----- COLLECTED DATA

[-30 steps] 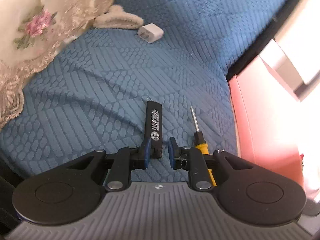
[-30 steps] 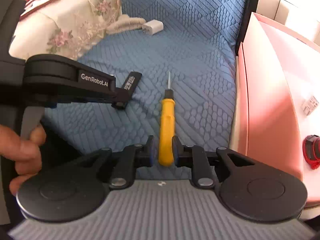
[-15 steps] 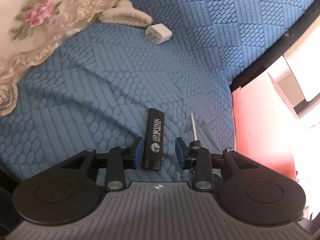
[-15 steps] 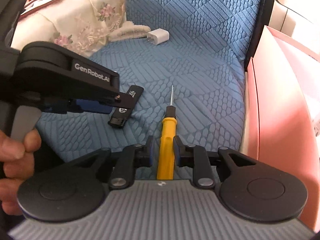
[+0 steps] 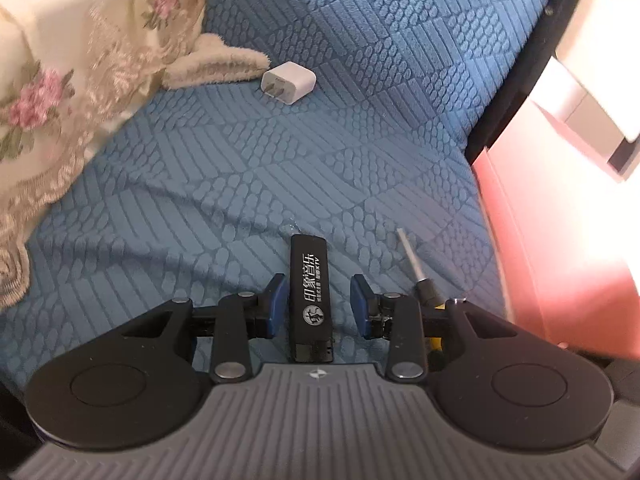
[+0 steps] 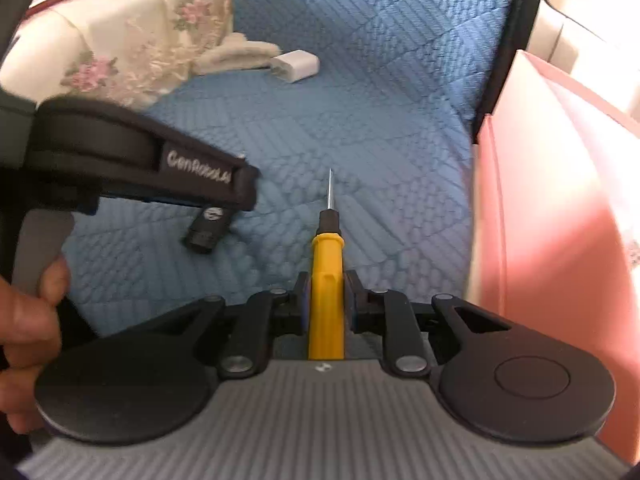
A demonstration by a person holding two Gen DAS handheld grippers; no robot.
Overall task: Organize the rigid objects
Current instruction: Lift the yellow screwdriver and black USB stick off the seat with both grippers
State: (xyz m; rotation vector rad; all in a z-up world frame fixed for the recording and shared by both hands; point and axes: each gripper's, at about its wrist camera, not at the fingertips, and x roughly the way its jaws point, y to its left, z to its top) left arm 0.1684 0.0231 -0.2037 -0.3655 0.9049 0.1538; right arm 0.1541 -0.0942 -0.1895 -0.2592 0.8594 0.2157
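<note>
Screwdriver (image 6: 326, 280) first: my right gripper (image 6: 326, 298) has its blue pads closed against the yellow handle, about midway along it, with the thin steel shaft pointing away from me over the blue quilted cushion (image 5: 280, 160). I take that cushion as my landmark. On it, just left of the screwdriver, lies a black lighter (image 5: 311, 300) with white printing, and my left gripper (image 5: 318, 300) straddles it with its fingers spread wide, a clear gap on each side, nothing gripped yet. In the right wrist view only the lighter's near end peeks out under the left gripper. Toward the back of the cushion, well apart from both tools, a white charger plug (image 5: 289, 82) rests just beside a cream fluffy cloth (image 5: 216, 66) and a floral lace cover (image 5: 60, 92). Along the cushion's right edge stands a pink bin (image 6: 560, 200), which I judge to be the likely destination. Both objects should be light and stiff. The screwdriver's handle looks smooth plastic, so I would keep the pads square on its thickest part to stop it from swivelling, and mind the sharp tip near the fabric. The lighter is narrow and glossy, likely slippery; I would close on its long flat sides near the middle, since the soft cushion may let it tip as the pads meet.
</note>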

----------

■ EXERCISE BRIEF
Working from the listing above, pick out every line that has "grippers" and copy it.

■ REPLY
A demonstration by a person holding two Gen DAS handheld grippers; no robot.
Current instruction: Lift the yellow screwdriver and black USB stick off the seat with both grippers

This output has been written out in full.